Above-mentioned steps (1) to step (5) normally utilizes the protection interval (GP, Guard Period) between sending signal by smart antenna time slot and the received signal time slot to finish.

In the TD-SCDMA network, frequency bandwidth (1.6MHz) shared during transmission signals is narrower, thereby can think between the signal that each transmission channel sends or signal that each receive path receives between frequency domain characteristic do not have significant difference, thereby for all transmission channels, only need compensate on amplitude and phase place the signal that each transmission channel sends with one group of time domain calibration factor; Equally, for all receive paths, only need compensate on amplitude and phase place the signal that each receive path receives, can obtain good signal calibration effect with one group of time domain calibration factor.

Yet, for Long Term Evolution (LTE, Long Term Evolution) network, because shared frequency bandwidth broad during transmission signals, be generally 10MHz～20MHz, the bandwidth that takies than TD-SCDMA Network Transmission signal many, therefore the difference of frequency domain characteristic can cause very important influence to signal between the signal that sends of each transmission channel or between the signal that receives of each receive path, if still adopt the antenna calibration method in the above-mentioned TD-SCDMA network, can not obtain good calibration effect.

Summary of the invention

The embodiment of the invention provides a kind of calibration steps of smart antenna transmission channel and a kind of calibration steps of smart antenna receive path, can't be to transmitting and problem that received signal is accurately calibrated in the LTE system in order to solve in the existing collimation technique.

Accordingly, the embodiment of the invention also provides a kind of method of definite smart antenna transmission channel frequency domain calibration factor, a kind of method of definite smart antenna receive path frequency domain calibration factor, a kind of calibrating installation of smart antenna transmission channel and a kind of calibrating installation of smart antenna receive path.

The technical scheme that the embodiment of the invention provides is as follows:

A kind of method of definite smart antenna transmission channel frequency domain calibration factor comprises:

Isolate the time domain estimated value of every road transmission channel from the time-domain signal that calibrated channel receives, described time-domain signal is to be generated by the subcarrier time-domain signal coupling that carries calibrating sequence that each road transmission channel sends, and

Time domain estimated value to every road transmission channel is carried out conversion, obtains the frequency domain estimated value of every road each subcarrier of transmission channel; And

According to the frequency domain estimated value of each subcarrier that obtains, determine the frequency domain calibration factor of each subcarrier correspondence.
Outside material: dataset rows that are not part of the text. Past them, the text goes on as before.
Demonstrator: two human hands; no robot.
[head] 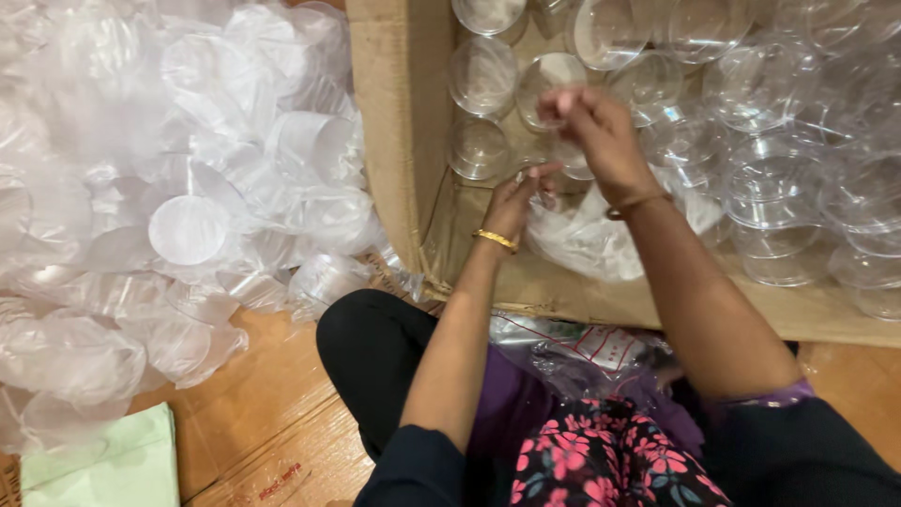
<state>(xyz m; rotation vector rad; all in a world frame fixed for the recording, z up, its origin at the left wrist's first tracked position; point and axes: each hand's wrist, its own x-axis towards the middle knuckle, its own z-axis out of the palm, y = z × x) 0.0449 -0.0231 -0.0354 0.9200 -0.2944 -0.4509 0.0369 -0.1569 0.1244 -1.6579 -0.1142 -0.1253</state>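
Observation:
My left hand (519, 200), with a gold bangle at the wrist, pinches the edge of a clear plastic container (574, 160) inside a cardboard box (402, 141). My right hand (601, 131) is raised just above it, fingers bunched over the same clear container. It is blurred, so I cannot tell how firmly it grips. A crumpled clear plastic bag (587, 239) lies under both hands in the box. Rows of clear round plastic tubs (483, 75) stand in the box around the hands.
A big heap of clear plastic lids and wrappers (188, 188) covers the floor on the left. A pale green cloth (103, 465) lies at the bottom left on flattened cardboard (272, 413). A printed plastic bag (582, 352) rests on my lap.

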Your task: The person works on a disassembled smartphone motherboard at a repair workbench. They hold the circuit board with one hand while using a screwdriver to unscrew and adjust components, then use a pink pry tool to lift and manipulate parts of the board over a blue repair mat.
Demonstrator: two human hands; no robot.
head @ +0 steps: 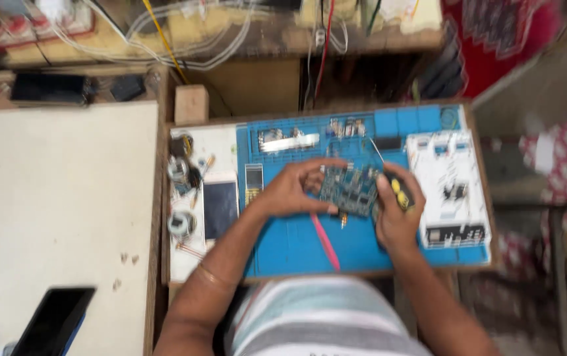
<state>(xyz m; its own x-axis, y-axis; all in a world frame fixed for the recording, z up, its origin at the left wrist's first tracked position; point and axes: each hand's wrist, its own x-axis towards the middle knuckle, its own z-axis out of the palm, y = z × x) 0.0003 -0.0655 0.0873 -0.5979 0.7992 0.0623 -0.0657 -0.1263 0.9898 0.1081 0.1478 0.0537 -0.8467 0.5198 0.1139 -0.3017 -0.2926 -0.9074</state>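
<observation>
My left hand (293, 188) grips the left edge of a blue-green circuit board (348, 191) held above a blue work mat (297, 244). My right hand (394, 214) is closed on a screwdriver with a yellow and black handle (399, 191), its thin metal shaft pointing up and to the left over the board's right edge. The picture is blurred, so the tip's contact with the board is unclear.
A pink tool (326, 242) lies on the mat below the board. A white device (451, 191) sits at the mat's right, a phone (221, 207) and small parts at its left. A pale table (59, 211) with a dark phone (53, 323) lies further left. Wires hang behind.
</observation>
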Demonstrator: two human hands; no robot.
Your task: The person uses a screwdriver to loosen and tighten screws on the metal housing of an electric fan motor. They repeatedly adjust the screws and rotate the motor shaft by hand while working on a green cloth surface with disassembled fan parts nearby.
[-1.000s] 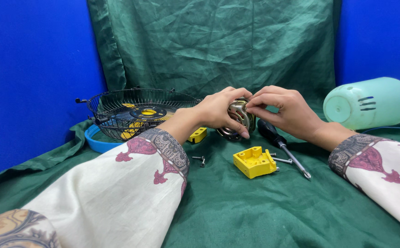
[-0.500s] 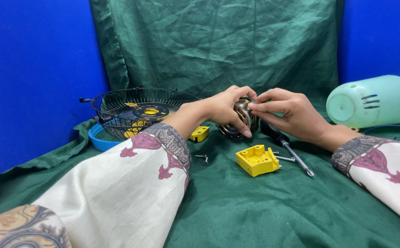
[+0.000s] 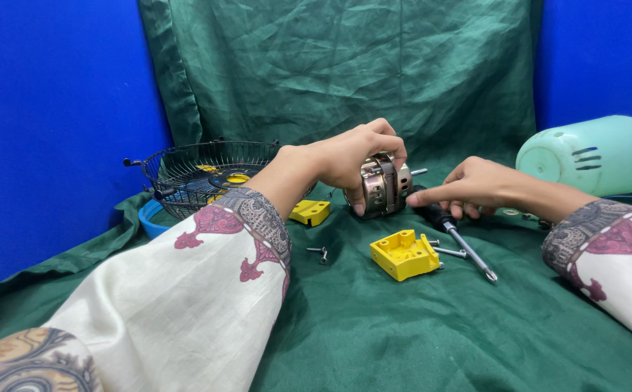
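Screwdriver (image 3: 455, 234), yellow block (image 3: 404, 254) beside gripped motor (image 3: 381, 186)

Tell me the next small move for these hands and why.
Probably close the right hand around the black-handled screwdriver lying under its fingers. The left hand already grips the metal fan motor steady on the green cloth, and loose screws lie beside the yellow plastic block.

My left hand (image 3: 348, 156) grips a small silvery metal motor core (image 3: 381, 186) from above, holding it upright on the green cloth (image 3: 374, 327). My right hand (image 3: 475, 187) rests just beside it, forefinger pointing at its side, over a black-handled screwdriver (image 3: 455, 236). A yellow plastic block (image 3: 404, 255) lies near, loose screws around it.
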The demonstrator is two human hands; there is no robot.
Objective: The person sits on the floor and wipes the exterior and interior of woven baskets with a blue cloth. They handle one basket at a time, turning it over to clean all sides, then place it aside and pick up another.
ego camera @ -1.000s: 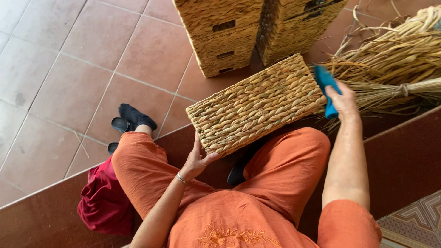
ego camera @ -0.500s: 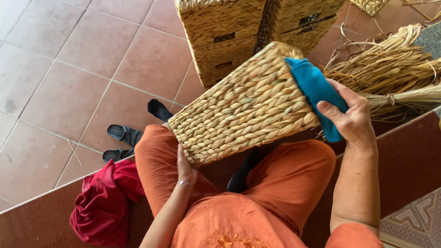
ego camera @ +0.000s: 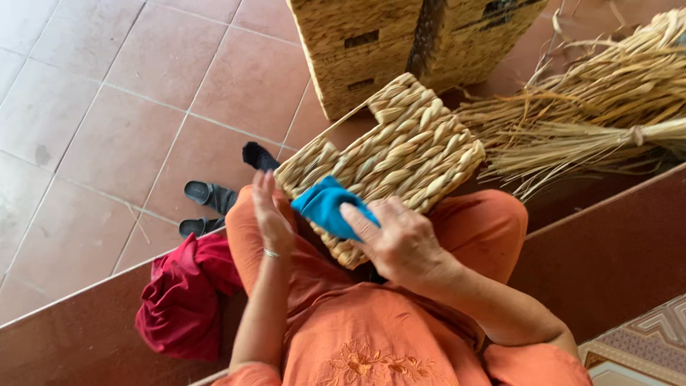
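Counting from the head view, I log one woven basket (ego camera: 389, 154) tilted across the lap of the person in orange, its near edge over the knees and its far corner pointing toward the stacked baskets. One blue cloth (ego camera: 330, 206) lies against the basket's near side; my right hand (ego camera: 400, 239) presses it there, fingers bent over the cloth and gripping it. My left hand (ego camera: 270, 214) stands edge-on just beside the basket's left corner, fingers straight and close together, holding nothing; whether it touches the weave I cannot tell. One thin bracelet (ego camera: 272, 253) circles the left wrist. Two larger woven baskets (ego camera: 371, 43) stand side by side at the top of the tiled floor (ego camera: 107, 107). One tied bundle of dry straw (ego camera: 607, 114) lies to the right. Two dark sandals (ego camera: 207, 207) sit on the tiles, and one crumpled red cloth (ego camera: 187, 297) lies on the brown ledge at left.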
A kind of calibration steps of smart antenna transmission channel comprises:

Determine the frequency domain calibration factor of the subcarrier correspondence of carrying signal to be sent, the frequency domain calibration factor of described subcarrier is for to carry out conversion to the time domain estimated value of isolated every road transmission channel the time-domain signal that receives from calibrated channel, to obtain the frequency domain estimated value of every road each subcarrier of transmission channel, according to the frequency domain estimated value of each subcarrier that obtains, determine again;

When sending signal,, signal to be sent is calibrated according to the frequency domain calibration factor of the subcarrier correspondence of determining.
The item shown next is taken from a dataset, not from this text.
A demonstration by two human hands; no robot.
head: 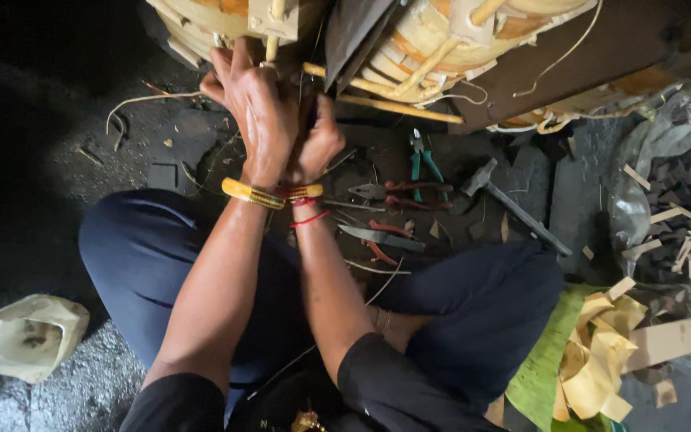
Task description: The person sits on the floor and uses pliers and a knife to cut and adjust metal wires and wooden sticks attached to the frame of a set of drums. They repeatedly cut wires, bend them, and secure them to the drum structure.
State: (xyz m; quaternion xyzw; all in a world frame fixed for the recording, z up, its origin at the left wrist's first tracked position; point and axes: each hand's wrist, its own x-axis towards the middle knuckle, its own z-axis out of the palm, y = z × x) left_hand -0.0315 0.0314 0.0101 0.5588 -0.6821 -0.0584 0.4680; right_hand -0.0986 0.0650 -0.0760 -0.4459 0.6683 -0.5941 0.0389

A kind of calibrating installation of smart antenna transmission channel comprises:

Separative element is used for isolating from the time-domain signal that calibrated channel receives the time domain estimated value of every road transmission channel, and described time-domain signal is to be generated by the subcarrier time-domain signal coupling that carries calibrating sequence that each road transmission channel sends;

Determining unit is used at every road transmission channel, and carry out: the time domain estimated value to this transmission channel is carried out conversion, obtains the frequency domain estimated value of this each subcarrier of transmission channel; And, determine the frequency domain calibration factor of each subcarrier correspondence according to the frequency domain estimated value that obtains;

Alignment unit is used for when sending signal, and the frequency domain calibration factor of the subcarrier correspondence of the carrying signal of determining according to determining unit to be sent is calibrated signal to be sent.

A kind of method of definite smart antenna receive path frequency domain calibration factor comprises:

Obtain the subcarrier time-domain signal that carries calibrating sequence that calibrated channel that each receive path receives respectively sends;

The subcarrier time-domain signal that every road receive path is received carries out conversion, obtains the frequency domain estimated value of the subcarrier time-domain signal that every road receive path receives; And

The corresponding relation of the subcarrier of symbol in the frequency domain estimated value of the subcarrier time-domain signal that receives according to the every road receive path that obtains, the symbol in the calibrating sequence and the carrying calibrating sequence is determined the frequency domain estimated value of each subcarrier in the receive path of every road;

According to the frequency domain estimated value of each subcarrier that obtains, determine the frequency domain calibration factor of each subcarrier correspondence.

A kind of calibration steps of smart antenna receive path comprises:

Determine the frequency domain calibration factor of the subcarrier correspondence of carrying signal, the frequency domain estimated value of the subcarrier time-domain signal that described frequency domain calibration factor receives for the every road receive path that carries out conversion according to the subcarrier time-domain signal that every road receive path is received and obtain is determined;

During received signal, according to determine the frequency domain calibration factor of subcarrier correspondence, calibrate to the received signal.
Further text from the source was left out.